TASK DETAILS: Each entry below must appear in the output exactly as written.

Stored data entries:

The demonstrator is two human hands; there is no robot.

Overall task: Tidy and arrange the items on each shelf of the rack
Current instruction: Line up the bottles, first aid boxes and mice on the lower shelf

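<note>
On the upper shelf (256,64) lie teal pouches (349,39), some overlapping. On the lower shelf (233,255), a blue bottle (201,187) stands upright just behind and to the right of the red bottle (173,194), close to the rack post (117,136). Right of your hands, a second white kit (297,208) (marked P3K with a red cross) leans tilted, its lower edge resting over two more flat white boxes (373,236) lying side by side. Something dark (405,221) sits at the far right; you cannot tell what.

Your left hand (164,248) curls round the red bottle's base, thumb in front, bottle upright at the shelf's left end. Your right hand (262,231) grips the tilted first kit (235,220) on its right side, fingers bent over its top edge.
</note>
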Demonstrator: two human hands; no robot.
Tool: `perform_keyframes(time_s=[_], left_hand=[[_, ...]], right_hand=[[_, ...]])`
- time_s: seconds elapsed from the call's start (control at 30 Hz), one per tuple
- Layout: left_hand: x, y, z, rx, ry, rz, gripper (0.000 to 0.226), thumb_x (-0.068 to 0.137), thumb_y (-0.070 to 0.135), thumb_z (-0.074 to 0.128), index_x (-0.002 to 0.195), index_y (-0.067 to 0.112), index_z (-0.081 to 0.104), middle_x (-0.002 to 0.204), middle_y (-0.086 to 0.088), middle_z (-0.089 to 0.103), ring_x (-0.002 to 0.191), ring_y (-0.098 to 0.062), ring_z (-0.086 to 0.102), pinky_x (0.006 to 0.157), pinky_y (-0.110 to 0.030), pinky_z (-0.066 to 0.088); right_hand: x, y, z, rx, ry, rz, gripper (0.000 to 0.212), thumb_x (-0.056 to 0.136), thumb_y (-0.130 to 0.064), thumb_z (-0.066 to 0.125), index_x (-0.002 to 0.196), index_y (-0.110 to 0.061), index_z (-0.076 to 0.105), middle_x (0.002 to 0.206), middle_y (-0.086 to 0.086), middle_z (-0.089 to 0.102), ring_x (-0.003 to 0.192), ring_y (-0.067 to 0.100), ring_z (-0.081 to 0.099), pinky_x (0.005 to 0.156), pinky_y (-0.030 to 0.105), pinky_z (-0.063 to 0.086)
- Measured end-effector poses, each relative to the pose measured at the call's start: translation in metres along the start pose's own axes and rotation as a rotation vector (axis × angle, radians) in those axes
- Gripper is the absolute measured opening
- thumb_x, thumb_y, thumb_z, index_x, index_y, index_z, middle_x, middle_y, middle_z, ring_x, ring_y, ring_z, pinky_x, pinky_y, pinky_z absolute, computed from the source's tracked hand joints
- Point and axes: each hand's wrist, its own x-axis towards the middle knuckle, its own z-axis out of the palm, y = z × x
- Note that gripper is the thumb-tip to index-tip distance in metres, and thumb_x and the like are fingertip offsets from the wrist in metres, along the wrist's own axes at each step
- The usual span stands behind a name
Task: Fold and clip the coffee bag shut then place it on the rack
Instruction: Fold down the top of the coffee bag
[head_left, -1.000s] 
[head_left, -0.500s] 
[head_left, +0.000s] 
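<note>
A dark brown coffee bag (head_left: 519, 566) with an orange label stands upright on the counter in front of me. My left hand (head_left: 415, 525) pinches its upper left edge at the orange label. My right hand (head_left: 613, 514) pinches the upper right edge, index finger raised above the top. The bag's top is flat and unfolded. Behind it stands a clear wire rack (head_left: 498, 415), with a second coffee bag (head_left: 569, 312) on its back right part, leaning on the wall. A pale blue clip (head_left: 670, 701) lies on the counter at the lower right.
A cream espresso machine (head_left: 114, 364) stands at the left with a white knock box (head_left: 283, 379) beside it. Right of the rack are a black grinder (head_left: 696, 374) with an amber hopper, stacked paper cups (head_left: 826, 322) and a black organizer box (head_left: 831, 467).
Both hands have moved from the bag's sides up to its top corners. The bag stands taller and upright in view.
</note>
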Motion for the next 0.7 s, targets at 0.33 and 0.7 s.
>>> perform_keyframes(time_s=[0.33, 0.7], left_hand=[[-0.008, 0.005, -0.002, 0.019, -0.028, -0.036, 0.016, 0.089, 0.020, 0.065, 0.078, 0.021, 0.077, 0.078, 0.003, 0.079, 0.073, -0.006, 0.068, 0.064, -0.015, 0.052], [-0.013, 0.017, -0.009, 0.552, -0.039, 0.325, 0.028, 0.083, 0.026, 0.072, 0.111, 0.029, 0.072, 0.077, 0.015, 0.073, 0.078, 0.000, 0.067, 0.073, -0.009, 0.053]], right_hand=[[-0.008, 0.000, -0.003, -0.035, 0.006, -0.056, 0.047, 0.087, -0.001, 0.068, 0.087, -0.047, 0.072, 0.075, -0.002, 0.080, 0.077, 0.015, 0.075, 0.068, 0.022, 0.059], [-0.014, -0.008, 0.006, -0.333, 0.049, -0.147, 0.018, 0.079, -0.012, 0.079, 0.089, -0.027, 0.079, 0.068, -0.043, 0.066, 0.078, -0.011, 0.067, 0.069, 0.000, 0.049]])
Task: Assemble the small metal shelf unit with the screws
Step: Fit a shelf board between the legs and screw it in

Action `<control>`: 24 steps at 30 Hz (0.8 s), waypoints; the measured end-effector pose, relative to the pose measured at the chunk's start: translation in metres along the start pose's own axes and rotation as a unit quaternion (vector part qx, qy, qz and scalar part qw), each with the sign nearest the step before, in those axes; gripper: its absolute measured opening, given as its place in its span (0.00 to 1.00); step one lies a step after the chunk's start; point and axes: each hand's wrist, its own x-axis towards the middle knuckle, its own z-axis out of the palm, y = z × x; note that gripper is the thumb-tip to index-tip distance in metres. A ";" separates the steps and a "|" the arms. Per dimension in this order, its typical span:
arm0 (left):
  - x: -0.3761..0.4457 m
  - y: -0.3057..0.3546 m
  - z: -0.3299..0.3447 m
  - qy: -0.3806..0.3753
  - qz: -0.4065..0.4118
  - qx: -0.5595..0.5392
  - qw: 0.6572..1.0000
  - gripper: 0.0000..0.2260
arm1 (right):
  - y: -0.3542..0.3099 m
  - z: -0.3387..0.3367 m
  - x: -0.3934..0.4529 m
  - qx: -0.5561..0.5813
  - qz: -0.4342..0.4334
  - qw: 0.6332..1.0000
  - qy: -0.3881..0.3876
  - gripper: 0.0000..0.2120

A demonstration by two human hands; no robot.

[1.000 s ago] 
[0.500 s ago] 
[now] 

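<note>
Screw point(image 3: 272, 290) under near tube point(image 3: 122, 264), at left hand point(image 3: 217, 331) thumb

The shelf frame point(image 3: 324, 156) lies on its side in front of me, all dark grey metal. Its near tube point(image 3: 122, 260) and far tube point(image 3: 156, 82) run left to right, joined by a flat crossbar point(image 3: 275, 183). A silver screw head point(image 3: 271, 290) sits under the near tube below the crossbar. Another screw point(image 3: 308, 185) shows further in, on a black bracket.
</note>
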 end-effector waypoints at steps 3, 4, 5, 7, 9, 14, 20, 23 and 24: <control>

EXERCISE ANSWER:
The demonstrator is two human hands; there is no robot.

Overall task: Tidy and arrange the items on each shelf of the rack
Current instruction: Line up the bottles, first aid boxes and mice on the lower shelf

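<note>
On the upper shelf (256,64) lie teal pouches (349,39), some overlapping. On the lower shelf (233,255), a blue bottle (201,187) stands upright just behind and to the right of the red bottle (173,194), close to the rack post (117,136). Right of your hands, a second white kit (297,208) (marked P3K with a red cross) leans tilted, its lower edge resting over two more flat white boxes (373,236) lying side by side. Something dark (405,221) sits at the far right; you cannot tell what.

Your left hand (164,248) curls round the red bottle's base, thumb in front, bottle upright at the shelf's left end. Your right hand (262,231) grips the tilted first kit (235,220) on its right side, fingers bent over its top edge.
</note>
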Demonstrator: two human hands; no robot.
Tool: `perform_keyframes(time_s=[_], left_hand=[[_, ...]], right_hand=[[_, ...]])`
- time_s: seconds elapsed from the call's start (control at 30 Hz), one per tuple
- Layout: left_hand: x, y, z, rx, ry, rz, gripper (0.000 to 0.226), thumb_x (-0.068 to 0.137), thumb_y (-0.070 to 0.135), thumb_z (-0.074 to 0.128), index_x (-0.002 to 0.195), index_y (-0.067 to 0.112), index_z (-0.081 to 0.104), middle_x (-0.002 to 0.204), middle_y (-0.086 to 0.088), middle_z (-0.089 to 0.103), ring_x (-0.002 to 0.191), ring_y (-0.098 to 0.062), ring_z (-0.086 to 0.102), pinky_x (0.006 to 0.157), pinky_y (-0.110 to 0.030), pinky_z (-0.066 to 0.088); right_hand: x, y, z, rx, ry, rz, gripper (0.000 to 0.212), thumb_x (-0.056 to 0.136), thumb_y (-0.130 to 0.064), thumb_z (-0.066 to 0.125), index_x (-0.002 to 0.196), index_y (-0.110 to 0.061), index_z (-0.076 to 0.105), middle_x (0.002 to 0.206), middle_y (-0.086 to 0.086), middle_z (-0.089 to 0.102), ring_x (-0.003 to 0.192), ring_y (-0.067 to 0.100), ring_z (-0.081 to 0.099), pinky_x (0.005 to 0.156), pinky_y (-0.030 to 0.105), pinky_z (-0.063 to 0.086)
- Measured end-effector poses, each relative to the pose measured at the call's start: translation in metres along the start pose's own axes and rotation as a rotation vector (axis × angle, radians) in those axes
- Gripper is the absolute measured opening
- thumb_x, thumb_y, thumb_z, index_x, index_y, index_z, middle_x, middle_y, middle_z, ring_x, ring_y, ring_z, pinky_x, pinky_y, pinky_z absolute, computed from the source's tracked hand joints
- Point and axes: each hand's wrist, its own x-axis towards the middle knuckle, its own z-axis out of the palm, y = z × x
- Note that gripper is the thumb-tip to index-tip distance in metres, and thumb_x and the like are fingertip offsets from the wrist in metres, along the wrist's own axes at each step
- The usual span stands behind a name
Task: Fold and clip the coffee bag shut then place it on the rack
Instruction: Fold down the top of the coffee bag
[head_left, -1.000s] 
[head_left, -0.500s] 
[head_left, +0.000s] 
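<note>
A dark brown coffee bag (head_left: 519, 566) with an orange label stands upright on the counter in front of me. My left hand (head_left: 415, 525) pinches its upper left edge at the orange label. My right hand (head_left: 613, 514) pinches the upper right edge, index finger raised above the top. The bag's top is flat and unfolded. Behind it stands a clear wire rack (head_left: 498, 415), with a second coffee bag (head_left: 569, 312) on its back right part, leaning on the wall. A pale blue clip (head_left: 670, 701) lies on the counter at the lower right.
A cream espresso machine (head_left: 114, 364) stands at the left with a white knock box (head_left: 283, 379) beside it. Right of the rack are a black grinder (head_left: 696, 374) with an amber hopper, stacked paper cups (head_left: 826, 322) and a black organizer box (head_left: 831, 467).
Both hands have moved from the bag's sides up to its top corners. The bag stands taller and upright in view.
</note>
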Motion for the next 0.7 s, targets at 0.33 and 0.7 s.
>>> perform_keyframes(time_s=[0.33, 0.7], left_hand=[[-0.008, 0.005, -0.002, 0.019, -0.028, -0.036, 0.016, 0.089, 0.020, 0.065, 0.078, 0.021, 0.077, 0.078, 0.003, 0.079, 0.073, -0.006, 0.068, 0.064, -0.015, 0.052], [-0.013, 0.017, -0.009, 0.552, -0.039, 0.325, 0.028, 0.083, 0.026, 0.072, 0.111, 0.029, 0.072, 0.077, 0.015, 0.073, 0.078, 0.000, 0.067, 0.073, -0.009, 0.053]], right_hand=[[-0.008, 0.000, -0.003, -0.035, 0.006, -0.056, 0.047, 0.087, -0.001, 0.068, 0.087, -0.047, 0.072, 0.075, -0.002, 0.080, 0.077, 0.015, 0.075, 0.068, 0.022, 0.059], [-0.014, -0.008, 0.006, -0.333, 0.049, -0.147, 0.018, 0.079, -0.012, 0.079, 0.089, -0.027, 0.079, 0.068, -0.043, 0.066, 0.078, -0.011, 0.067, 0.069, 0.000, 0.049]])
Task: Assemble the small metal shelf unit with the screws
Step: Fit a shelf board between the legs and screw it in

Action `<control>`: 24 steps at 30 Hz (0.8 s), waypoints; the measured end-effector pose, relative to the pose measured at the chunk's start: translation in metres along the start pose's own axes and rotation as a unit quaternion (vector part qx, qy, qz and scalar part qw), each with the sign nearest the step before, in those axes; gripper: its absolute measured opening, given as its place in its span (0.00 to 1.00); step one lies a step after the chunk's start; point and axes: each hand's wrist, its own x-axis towards the middle knuckle, its own z-axis out of the palm, y = z × x; note that gripper is the thumb-tip to index-tip distance in metres. A ";" separates the steps and a "|" the arms. Per dimension in this order, its typical span:
arm0 (left):
  - x: -0.3761..0.4457 m
  - y: -0.3057..0.3546 m
  - z: -0.3299..0.3447 m
  - qy: -0.3806..0.3753
  - qz: -0.4065..0.4118
  - qx: -0.5595..0.5392
  - qw: 0.6572..1.0000
  - gripper: 0.0000..0.2260
arm1 (right):
  - y: -0.3542..0.3099 m
  - z: -0.3387..0.3367 m
  - x: -0.3934..0.4529 m
  - qx: -0.5561..0.5813
  - qz: -0.4342..0.4334
  - qw: 0.6332..1.0000
  - qy: -0.3881..0.3876
  - gripper: 0.0000..0.2120

A demonstration by two human hands; no robot.

[1.000 s ago] 
[0.500 s ago] 
[now] 

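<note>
Screw point(image 3: 272, 290) under near tube point(image 3: 122, 264), at left hand point(image 3: 217, 331) thumb

The shelf frame point(image 3: 324, 156) lies on its side in front of me, all dark grey metal. Its near tube point(image 3: 122, 260) and far tube point(image 3: 156, 82) run left to right, joined by a flat crossbar point(image 3: 275, 183). A silver screw head point(image 3: 271, 290) sits under the near tube below the crossbar. Another screw point(image 3: 308, 185) shows further in, on a black bracket.
</note>
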 end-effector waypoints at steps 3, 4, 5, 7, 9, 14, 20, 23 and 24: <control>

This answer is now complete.